Lange resigns from board after 13 years
CHARLESTON - Nearly 13-year state School Building Authority board member Tom Lange, who butted heads with both SBA executive directors that Republican Gov. Jim Justice appointed, has resigned, citing a “philosophical” difference with the direction he said he sees the SBA heading.
Lange submitted a resignation letter Wednesday, and Justice’s office distributed a news release Thursday afternoon that included what Lange wrote in his resignation, included a rebuttal from SBA board Chairman Brian Abraham (who is also Justice’s general counsel) and didn’t include Justice thanking Lange for his service.
“I have thought a great deal on the changes you have been directed to make and philosophically believe the changes aren’t in the best interest of West Virginia taxpayers,” Lange wrote in an email to current SBA Executive Director David Roach, according to the governor’s release.
“If he is referring to continuing the decades-long practice of backroom deals and private meetings that have taken place,” Abraham wrote in the governor’s release, “instead of an open, fair and transparent process we are now putting into effect so that every county receives the same treatment and consideration, then we will just have to agree to disagree.”
“For Abraham, who’s only been on the board for less than a year and is talking about backroom deals, I don’t know what he’s referring to,” Lange said Thursday.
Lange said he doesn’t know of any instance in which a majority of SBA board members has met outside of open meetings, either simultaneously or through a series of one-on-one meetings, to decide on funding a school construction or renovation project. The SBA funds such projects statewide, and county school systems compete for grants.
When asked what he meant by “backroom deals,” Abraham said he doesn’t personally know of any open meetings law violations.
He said he was more referencing that “individual board members have no authority to bind a board and therefore they should not be out negotiating or recommending things to school systems to put in their proposals with the impression that it will be looked upon favorably, or unfavorably if those recommendations aren’t followed.”
SBA Executive Assistant Tammy Brewer said Roach “stated that he did not feel that it would be appropriate for him to comment on Mr. Lange’s resignation.”

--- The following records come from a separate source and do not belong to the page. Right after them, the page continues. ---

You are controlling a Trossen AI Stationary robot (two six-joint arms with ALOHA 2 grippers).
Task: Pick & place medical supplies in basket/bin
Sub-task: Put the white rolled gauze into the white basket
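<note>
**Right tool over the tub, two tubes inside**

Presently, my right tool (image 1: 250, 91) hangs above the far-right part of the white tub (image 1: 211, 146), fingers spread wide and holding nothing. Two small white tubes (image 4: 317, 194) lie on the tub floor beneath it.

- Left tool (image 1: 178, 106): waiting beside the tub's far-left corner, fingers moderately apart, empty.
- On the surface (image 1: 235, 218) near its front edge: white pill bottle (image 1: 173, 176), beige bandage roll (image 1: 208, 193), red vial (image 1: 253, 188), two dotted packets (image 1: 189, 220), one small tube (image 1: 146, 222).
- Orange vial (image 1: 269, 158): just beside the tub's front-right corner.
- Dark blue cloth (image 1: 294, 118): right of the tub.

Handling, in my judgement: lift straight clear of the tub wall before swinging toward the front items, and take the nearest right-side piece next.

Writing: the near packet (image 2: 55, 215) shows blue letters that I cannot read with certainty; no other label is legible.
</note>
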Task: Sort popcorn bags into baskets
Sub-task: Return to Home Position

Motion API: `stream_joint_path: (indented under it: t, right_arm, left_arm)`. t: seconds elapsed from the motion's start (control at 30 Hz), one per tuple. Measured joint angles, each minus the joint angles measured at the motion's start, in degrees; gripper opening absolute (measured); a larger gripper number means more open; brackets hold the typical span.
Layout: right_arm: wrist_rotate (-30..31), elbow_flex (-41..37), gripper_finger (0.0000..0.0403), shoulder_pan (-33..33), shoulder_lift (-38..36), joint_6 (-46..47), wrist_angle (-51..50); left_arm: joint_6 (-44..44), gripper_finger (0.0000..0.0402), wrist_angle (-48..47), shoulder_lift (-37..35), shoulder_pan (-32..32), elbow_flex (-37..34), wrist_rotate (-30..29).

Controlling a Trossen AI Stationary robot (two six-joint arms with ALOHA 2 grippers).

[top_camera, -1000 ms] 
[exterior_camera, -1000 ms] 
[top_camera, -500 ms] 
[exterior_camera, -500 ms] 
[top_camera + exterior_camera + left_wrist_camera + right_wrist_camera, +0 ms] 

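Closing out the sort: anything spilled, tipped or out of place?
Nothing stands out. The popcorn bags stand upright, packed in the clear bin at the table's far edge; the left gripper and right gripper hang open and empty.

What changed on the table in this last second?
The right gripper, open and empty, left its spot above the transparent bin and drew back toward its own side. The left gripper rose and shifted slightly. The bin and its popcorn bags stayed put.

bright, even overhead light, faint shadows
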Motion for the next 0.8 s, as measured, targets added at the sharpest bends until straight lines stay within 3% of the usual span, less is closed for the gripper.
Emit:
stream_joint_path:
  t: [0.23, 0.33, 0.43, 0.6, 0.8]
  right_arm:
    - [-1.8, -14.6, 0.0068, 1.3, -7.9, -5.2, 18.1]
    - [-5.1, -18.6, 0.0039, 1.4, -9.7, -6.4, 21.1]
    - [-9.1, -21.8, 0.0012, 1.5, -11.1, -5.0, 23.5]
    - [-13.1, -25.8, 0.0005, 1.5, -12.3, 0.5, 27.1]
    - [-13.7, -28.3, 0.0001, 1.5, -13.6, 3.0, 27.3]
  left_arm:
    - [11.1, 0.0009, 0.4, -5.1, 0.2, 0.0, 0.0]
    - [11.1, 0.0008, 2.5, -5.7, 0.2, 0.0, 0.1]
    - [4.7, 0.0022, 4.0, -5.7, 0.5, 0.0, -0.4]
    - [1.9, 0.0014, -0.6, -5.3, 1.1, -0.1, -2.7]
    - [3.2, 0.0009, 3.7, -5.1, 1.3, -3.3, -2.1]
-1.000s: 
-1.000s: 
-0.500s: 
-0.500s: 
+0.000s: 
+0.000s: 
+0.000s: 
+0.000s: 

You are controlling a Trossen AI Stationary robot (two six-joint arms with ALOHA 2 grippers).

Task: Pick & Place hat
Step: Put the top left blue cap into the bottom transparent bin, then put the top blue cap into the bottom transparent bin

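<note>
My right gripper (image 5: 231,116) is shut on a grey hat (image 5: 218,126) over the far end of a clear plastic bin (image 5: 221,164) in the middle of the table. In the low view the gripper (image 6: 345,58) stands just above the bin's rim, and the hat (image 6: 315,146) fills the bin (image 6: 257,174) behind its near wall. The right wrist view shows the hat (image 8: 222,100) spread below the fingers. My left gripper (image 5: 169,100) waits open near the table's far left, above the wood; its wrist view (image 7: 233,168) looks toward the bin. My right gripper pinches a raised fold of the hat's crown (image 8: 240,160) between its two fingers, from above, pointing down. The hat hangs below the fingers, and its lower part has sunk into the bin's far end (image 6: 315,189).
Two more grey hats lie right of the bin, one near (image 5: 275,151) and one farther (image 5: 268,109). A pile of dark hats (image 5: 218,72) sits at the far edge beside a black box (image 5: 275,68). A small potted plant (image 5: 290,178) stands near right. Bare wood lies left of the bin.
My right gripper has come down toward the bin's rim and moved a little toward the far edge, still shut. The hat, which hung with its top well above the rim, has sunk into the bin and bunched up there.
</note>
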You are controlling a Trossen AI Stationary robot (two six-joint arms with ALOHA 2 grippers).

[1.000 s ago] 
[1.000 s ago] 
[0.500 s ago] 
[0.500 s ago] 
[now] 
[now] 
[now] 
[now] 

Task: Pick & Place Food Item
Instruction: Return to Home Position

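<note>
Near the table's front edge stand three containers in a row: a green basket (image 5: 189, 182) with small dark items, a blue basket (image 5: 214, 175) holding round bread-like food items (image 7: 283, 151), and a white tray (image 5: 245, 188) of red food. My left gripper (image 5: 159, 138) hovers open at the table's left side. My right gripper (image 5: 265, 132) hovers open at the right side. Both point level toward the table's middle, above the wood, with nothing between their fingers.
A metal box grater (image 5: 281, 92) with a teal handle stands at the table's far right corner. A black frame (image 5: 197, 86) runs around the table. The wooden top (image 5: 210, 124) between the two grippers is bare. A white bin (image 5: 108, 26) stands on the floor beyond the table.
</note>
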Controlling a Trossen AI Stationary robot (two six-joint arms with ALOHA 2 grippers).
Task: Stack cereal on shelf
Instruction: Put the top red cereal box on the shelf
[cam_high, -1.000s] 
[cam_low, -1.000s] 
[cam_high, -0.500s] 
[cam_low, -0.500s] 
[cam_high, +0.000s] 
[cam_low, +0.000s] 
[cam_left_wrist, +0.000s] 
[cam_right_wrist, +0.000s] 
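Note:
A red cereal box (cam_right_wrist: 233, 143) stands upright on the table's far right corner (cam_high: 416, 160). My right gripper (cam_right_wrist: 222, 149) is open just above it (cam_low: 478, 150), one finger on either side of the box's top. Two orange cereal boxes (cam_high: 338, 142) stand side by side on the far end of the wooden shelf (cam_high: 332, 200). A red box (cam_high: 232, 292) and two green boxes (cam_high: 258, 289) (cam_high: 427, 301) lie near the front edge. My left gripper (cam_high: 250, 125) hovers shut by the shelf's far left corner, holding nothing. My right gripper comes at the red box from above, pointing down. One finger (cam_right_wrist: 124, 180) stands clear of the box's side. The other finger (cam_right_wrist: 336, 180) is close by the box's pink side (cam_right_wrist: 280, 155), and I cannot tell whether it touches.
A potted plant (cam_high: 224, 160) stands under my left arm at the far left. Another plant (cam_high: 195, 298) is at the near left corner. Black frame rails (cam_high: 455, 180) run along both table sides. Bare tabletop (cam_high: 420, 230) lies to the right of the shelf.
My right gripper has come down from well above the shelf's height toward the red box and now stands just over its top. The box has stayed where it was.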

In a letter dated June 14 to SBA board members, Roach asked “that all communication cease between” SBA board members and school system employees “regarding projects up for consideration of SBA funding.”
Lange said then that he didn’t plan to cease contact, saying the board distributes tens of millions of dollars per year, and superintendents sometimes want more time “to educate us” than they’ve been given in the past when they present publicly to the board. He said he questions counties’ proposals and proposes alternatives.
He said Thursday that after Roach’s letter and a similar one he said Roach sent county schools superintendents, “I thought and thought and thought and said, ‘Well, let them appoint someone now.’”
Lange also expressed concerns with the SBA’s direction beyond Roach’s letters. He said he thinks the Governor’s Office and Abraham are pushing the SBA to give more power to architects, construction companies and school systems.
“Our staff put the policies together to protect the taxpayer dollar and get the best bang for the buck, and now the changes they’re trying to make is loosening up those kind of regulations and giving more power to the architects,” Lange said.
Abraham said currently proposed policies reducing some of the agency’s regulation of the projects it funds push more power to counties, saying if counties “don’t do the right thing, their projects will be evaluated accordingly.”
Abraham said the SBA’s past practice, while Lange was on the board, of assigning two construction management firms to oversee SBA-funded projects in several counties “was contrary to the best interest of the taxpayer.”
Former SBA official Scott Raines said, under grilling from Abraham, that SBA written policy wasn’t followed in the advertisement process for seeking bids from these firms. One company alone had been awarded contracts at least surpassing $2 million.